Just like the Transformers films, Immortals stands both as a visually-dynamic action picture and an implicit critique on those who question the post-9/11 foreign policy strategies of George W. Bush and, alas, Barack Obama.  That the film is a piece of right-wing propaganda does not make it a bad film anymore than Prince of Persia's eight-years too late Iraq-invasion critique makes the latter a good film.  What makes it a relatively weak film is how padded it is in between moments of genuinely impressive and eye-popping action spectacle. When violence is being done, it is imaginative and exquisitely choreographed and the fight scenes are often edited with long and fluid takes with a constant sense of geography.  And while some of the blood seems CGI, the amount of blood and gore is almost refreshing in this day and age.

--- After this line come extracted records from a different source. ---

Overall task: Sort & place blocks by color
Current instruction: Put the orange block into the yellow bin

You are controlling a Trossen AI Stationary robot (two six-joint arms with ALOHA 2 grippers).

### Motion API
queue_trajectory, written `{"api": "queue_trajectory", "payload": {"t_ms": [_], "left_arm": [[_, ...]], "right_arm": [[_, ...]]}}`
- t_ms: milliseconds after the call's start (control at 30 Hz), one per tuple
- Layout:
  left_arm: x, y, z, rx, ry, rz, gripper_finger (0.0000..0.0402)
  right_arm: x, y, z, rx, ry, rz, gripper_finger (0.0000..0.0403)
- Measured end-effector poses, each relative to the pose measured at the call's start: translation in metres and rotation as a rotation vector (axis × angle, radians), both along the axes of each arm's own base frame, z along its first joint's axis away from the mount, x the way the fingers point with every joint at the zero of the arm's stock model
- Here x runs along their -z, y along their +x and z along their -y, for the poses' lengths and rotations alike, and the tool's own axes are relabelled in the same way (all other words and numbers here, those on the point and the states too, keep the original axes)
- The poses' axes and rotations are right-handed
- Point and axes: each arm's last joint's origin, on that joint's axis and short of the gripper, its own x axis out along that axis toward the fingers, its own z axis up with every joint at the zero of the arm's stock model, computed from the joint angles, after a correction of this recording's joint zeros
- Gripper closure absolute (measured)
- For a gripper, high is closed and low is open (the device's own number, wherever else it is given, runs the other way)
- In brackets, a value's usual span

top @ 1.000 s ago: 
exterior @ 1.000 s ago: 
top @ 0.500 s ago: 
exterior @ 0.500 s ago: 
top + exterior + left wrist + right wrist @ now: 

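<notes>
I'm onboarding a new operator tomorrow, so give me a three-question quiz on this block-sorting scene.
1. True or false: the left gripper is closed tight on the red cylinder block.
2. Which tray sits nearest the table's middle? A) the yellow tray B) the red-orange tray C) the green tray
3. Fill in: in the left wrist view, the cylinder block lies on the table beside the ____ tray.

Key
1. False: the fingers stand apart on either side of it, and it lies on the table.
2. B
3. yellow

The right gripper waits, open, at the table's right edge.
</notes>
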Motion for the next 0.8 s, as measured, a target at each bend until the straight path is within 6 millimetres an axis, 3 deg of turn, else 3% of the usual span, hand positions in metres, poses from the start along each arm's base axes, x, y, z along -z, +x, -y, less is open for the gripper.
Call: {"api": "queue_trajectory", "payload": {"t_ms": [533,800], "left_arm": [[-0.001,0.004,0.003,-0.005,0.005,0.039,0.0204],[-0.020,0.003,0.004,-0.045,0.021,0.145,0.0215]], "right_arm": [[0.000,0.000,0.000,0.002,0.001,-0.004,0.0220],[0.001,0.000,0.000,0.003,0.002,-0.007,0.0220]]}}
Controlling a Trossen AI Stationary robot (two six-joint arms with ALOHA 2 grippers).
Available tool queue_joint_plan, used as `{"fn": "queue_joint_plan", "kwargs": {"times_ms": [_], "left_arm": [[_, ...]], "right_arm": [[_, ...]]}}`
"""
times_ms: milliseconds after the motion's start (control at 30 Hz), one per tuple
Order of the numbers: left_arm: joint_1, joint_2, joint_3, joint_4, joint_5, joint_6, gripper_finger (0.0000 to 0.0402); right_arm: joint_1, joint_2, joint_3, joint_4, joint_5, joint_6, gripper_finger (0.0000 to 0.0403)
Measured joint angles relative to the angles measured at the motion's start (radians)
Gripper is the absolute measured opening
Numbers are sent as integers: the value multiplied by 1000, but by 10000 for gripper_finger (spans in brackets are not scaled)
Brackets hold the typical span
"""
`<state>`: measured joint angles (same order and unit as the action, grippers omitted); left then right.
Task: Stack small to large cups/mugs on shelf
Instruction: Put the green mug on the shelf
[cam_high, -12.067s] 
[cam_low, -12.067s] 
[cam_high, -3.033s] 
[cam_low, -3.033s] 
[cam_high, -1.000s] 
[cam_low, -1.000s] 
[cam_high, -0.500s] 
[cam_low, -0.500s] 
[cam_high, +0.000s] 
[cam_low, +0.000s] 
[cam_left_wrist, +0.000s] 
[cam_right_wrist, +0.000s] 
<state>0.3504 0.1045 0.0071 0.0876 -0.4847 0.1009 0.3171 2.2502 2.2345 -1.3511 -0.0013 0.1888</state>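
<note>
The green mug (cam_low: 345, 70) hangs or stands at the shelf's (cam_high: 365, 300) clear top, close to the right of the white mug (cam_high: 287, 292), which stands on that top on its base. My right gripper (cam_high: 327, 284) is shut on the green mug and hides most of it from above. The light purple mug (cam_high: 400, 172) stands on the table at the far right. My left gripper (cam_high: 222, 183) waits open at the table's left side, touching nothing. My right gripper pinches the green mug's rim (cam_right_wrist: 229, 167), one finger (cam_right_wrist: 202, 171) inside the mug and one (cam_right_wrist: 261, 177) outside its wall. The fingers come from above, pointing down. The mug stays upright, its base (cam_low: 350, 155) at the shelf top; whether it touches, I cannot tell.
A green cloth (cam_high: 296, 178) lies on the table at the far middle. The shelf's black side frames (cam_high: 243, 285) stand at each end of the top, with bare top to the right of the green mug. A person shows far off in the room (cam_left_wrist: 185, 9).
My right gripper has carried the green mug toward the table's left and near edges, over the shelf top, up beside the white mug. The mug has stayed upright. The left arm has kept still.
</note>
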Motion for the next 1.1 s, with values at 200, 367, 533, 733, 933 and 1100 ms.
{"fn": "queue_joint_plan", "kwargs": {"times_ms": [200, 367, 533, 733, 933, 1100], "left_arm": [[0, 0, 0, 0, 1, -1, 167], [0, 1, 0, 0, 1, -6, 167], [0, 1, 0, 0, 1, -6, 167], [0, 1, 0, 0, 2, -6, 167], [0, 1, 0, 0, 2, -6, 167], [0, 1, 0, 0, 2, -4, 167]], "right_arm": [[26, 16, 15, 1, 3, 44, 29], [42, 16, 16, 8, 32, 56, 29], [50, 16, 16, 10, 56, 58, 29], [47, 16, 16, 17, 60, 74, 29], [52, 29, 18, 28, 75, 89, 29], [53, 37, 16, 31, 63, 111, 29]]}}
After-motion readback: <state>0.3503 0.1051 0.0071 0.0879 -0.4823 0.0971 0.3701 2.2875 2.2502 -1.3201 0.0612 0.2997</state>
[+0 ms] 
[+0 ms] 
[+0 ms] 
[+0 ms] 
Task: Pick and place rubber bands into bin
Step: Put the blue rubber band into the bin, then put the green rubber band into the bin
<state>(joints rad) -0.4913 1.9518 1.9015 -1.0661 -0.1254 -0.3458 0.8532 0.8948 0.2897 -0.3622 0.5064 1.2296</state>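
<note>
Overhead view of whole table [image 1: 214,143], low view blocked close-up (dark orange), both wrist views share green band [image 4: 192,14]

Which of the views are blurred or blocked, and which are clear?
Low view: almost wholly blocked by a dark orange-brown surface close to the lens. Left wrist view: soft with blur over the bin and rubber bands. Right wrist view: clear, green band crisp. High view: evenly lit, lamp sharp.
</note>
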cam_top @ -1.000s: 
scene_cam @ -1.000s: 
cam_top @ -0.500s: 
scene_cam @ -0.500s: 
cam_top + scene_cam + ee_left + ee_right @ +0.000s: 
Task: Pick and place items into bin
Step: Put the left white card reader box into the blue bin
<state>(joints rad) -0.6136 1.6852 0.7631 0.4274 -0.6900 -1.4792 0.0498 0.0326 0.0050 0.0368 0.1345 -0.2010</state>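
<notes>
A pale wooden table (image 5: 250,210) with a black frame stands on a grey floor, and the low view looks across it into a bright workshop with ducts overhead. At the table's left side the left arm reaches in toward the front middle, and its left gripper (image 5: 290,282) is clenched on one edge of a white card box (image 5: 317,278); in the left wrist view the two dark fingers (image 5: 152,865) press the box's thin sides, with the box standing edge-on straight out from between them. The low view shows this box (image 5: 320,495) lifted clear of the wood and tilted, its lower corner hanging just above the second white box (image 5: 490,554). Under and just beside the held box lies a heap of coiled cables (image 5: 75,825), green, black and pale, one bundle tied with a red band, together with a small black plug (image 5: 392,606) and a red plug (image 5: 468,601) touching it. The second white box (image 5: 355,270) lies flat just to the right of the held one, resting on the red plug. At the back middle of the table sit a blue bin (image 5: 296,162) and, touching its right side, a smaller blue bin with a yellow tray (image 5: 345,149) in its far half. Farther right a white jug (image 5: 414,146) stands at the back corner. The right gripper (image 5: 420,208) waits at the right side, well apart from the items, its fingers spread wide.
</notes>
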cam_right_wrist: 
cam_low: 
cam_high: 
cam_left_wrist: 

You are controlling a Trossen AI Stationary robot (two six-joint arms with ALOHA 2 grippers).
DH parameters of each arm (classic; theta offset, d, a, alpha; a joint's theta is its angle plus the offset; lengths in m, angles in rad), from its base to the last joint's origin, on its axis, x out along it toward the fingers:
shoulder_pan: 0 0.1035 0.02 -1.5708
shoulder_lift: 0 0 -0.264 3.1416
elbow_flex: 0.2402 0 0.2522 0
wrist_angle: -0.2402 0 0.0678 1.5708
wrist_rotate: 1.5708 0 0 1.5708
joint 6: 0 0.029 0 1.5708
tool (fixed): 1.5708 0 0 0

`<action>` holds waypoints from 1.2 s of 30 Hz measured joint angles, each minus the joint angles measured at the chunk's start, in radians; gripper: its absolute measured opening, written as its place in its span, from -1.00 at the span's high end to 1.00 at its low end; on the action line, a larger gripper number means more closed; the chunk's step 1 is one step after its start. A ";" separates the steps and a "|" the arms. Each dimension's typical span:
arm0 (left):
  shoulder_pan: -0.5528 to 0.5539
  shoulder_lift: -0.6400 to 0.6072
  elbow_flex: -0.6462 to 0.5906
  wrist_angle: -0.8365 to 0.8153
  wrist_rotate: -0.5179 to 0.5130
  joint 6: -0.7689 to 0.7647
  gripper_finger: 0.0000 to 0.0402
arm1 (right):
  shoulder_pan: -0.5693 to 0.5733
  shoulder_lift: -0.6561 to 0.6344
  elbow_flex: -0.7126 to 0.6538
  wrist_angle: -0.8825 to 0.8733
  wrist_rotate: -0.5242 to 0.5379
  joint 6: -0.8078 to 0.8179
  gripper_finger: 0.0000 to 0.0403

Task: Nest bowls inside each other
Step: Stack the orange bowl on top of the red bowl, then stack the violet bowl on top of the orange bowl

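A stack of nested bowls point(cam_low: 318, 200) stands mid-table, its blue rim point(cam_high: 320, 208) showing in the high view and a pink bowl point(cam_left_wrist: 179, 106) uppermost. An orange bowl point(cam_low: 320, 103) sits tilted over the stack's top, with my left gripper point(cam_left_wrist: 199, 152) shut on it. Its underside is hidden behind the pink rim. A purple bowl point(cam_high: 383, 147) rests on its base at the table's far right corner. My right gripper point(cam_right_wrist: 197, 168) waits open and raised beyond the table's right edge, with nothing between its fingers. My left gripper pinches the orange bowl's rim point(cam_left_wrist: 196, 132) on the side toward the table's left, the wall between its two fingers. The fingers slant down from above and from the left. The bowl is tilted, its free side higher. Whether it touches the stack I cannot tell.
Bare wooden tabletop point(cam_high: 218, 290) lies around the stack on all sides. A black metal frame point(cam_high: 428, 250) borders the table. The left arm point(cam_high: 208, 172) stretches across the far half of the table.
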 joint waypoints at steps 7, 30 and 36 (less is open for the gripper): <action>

But what stood out most about the picture is its 3D effects.  This is worth noting because I saw the film in 2D.  Point being, the film makes a case for the unnecessary nature of 3D conversions even on films where it is put to somewhat good use.  Like Avatar, viewing the film in 2D still allows viewers to see every effect and every relevant composition with a pretty good idea of how it would have looked in 3D.  Many of the images actually look 3D even in their 2D 35mm form, meaning that the glasses and ticket-price up-charge is merely a case of highlighting what we can already see and appreciate.  So while the film certainly was intended to be viewed in 3D, the 2D compositions are so striking in their three-dimensional that they render the actual 3D conversion rather pointless.  Whatever the merits of the film otherwise, be it its politics or its well-staged and bloody-good action sequences, Immortals stand tallest as a rebuttal for the whole 3D conversion process.  Ironically, by looking strikingly 3D in traditional 35mm film, Immortals negates the need for those 3D glasses and the price bump that they entail.